### TASK OBJECTIVE
The result should be every line in the data below that carries the string "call".

### DATA SECTION
::::::::::

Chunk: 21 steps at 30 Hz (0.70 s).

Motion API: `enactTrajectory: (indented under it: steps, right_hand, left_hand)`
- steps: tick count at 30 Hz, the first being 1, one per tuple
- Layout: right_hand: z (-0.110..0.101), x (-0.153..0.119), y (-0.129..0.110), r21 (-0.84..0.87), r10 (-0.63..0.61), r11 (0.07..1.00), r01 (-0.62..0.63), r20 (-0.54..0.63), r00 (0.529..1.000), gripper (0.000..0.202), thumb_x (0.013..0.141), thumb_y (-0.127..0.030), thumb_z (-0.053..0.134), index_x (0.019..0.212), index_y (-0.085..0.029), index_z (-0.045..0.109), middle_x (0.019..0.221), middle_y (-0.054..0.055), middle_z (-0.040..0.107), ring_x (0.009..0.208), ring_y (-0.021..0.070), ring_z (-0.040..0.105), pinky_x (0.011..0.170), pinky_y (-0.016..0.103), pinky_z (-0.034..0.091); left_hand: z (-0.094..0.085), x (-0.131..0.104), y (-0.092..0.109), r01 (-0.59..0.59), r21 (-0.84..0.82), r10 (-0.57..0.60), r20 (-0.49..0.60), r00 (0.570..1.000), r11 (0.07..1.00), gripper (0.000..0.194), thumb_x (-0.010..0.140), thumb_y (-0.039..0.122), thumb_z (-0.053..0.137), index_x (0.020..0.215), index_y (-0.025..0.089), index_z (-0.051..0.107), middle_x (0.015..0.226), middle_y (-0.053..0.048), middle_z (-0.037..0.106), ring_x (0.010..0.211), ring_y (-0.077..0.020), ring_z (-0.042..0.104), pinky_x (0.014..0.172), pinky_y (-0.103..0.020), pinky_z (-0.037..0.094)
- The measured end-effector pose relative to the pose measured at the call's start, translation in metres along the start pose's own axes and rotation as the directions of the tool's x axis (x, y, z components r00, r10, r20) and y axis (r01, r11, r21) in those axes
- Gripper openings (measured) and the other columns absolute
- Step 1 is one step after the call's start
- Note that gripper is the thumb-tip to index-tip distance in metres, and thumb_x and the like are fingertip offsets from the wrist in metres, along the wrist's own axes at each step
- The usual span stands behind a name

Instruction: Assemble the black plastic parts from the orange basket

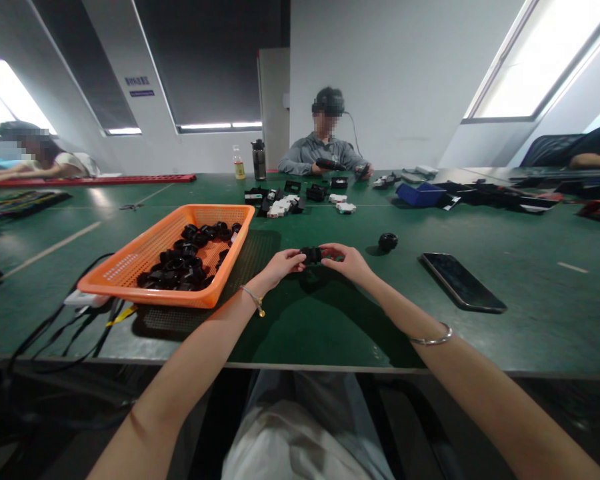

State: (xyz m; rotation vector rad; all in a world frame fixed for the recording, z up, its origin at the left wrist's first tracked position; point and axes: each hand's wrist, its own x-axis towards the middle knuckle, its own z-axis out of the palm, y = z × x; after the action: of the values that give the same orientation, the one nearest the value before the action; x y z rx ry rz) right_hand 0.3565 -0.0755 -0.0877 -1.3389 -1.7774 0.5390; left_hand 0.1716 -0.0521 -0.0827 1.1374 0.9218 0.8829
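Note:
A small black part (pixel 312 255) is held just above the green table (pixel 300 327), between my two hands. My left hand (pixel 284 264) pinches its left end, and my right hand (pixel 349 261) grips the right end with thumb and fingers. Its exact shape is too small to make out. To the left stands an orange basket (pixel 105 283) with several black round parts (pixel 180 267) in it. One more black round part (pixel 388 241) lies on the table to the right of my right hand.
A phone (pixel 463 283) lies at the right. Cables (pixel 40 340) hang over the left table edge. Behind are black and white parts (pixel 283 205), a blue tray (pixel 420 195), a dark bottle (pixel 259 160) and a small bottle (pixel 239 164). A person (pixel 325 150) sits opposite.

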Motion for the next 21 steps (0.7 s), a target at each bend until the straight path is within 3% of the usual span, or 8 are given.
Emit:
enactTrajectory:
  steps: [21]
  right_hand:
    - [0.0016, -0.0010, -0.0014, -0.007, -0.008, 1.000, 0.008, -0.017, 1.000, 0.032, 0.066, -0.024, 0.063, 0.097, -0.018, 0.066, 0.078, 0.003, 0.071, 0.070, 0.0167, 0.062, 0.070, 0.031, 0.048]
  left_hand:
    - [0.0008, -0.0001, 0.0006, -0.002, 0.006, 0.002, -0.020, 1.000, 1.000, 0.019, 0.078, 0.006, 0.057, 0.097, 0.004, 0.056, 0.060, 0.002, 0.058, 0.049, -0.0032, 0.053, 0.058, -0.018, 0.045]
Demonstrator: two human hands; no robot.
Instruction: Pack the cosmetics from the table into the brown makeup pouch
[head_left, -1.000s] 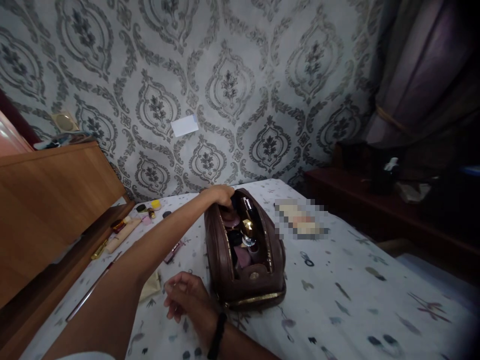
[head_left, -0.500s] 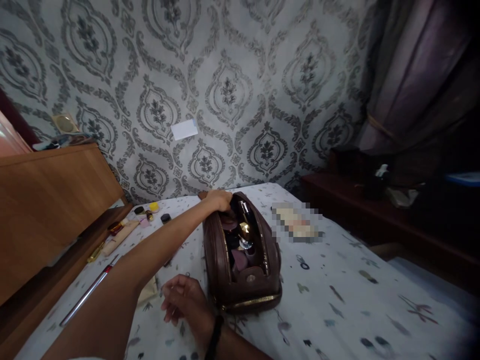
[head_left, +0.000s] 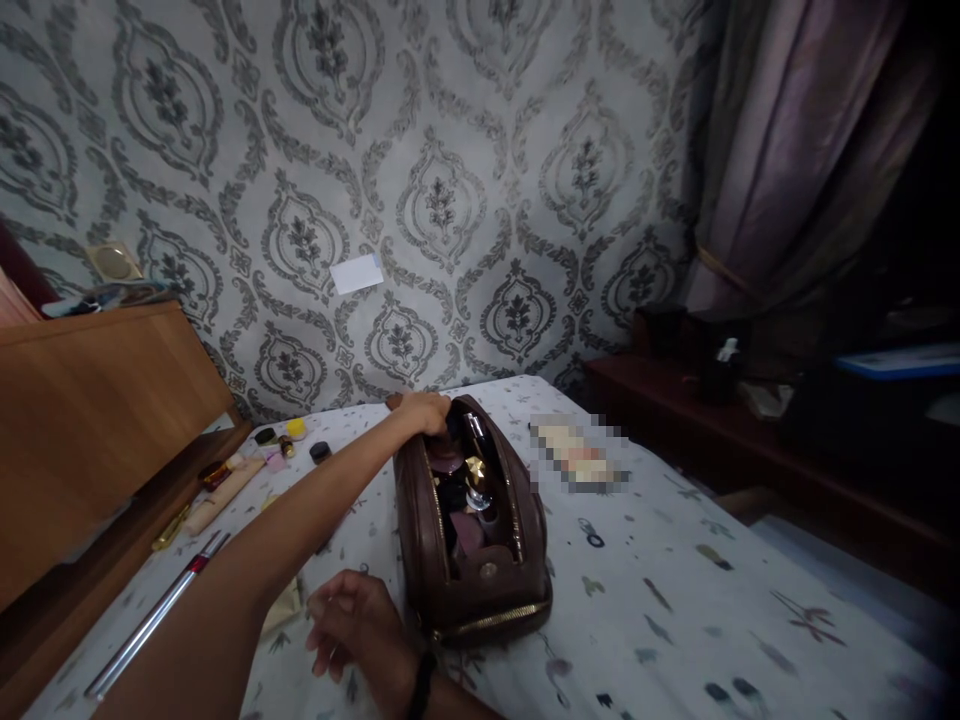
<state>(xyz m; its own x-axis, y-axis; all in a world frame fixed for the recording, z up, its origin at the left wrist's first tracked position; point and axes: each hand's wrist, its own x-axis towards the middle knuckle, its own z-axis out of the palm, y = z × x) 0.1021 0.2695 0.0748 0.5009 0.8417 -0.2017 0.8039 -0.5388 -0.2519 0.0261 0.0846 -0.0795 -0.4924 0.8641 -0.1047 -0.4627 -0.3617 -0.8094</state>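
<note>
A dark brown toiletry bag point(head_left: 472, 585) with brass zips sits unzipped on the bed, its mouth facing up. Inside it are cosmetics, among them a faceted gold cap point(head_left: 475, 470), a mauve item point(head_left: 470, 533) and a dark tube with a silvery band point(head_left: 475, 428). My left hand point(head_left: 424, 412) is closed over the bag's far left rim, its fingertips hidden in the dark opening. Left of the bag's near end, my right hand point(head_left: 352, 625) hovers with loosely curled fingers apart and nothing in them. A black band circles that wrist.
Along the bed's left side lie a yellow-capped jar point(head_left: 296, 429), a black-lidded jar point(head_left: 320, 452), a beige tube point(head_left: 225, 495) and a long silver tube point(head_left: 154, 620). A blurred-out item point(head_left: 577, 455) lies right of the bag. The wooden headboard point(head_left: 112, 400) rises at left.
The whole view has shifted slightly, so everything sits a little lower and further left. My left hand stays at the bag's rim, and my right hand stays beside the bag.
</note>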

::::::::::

### OUTPUT
- The measured end-effector pose relative to the pose measured at the call's start, translation in metres along the start pose's own axes and rotation as the directions of the tool's x axis (x, y, z components r00, r10, r20) and y axis (r01, r11, r21) in those axes
- Step 1 is one step after the call's start

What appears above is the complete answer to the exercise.